Dataset section =>

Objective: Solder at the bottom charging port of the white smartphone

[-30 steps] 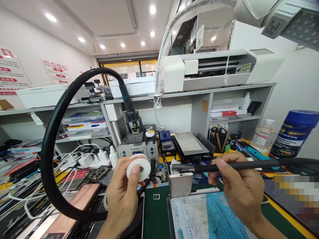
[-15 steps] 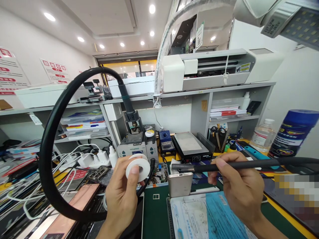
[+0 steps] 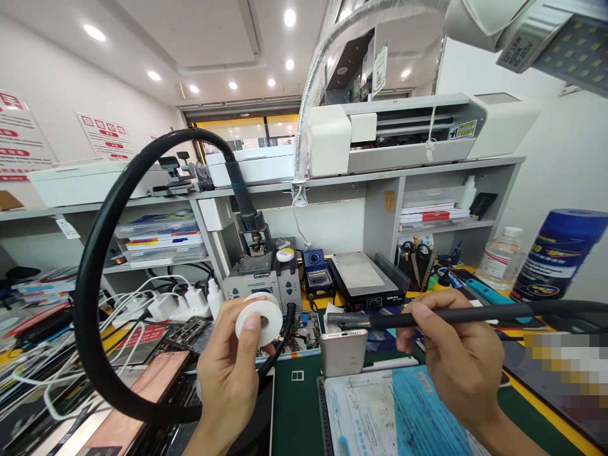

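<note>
Between thumb and fingers, my left hand [image 3: 231, 361] pinches a small white spool [image 3: 270, 322], its flat face and central hole turned towards me. Just right of the spool is the end of a black hose [image 3: 290, 311], which loops up to a grey bench station [image 3: 247, 278]. My right hand [image 3: 458, 354] grips a long black rod-shaped tool [image 3: 456, 313] with a darkened end; its exact kind is unclear. The tool's end lies level with the top edge of an upright silver phone [image 3: 344, 354]; contact cannot be made out. A blue-and-white printed mat [image 3: 380, 411] lies below.
Phones and circuit boards [image 3: 190, 335] crowd the left, among white cables and chargers [image 3: 194, 301]. A flat heating plate [image 3: 363, 275] stands at the back. On the right are a clear bottle [image 3: 501, 259] and a blue can [image 3: 560, 253]. An LED lamp [image 3: 570, 47] hangs overhead.
My left hand has moved slightly left and turned the spool, so its hole shows more fully. My right hand and the black tool have kept their place.
</note>
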Tool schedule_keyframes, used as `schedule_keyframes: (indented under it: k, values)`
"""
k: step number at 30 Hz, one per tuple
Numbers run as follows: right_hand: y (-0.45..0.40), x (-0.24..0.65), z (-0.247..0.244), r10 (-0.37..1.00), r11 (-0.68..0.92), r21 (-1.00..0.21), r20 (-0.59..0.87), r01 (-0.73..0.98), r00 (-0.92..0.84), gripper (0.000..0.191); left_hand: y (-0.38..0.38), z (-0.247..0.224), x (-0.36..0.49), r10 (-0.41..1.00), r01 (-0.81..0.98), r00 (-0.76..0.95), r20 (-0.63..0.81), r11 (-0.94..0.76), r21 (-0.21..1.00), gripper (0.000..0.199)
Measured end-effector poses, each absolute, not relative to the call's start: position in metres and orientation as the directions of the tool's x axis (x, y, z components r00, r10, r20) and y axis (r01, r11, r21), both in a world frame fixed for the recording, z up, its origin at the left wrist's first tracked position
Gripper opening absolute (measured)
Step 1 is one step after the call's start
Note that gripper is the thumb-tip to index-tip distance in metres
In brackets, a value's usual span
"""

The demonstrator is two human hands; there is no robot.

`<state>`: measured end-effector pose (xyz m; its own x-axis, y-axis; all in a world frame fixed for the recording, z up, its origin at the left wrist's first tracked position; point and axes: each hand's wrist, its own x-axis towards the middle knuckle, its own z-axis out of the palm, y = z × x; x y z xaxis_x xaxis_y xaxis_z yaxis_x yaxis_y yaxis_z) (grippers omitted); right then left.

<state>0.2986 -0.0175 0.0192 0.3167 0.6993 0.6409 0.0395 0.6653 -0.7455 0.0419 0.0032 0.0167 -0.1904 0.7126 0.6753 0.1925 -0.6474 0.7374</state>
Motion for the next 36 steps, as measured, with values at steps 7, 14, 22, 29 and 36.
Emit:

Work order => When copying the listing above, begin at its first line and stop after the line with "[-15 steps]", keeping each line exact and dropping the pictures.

Task result =>
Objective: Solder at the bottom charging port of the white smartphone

[-30 steps] 
[-15 steps] 

This exercise has been answered in full.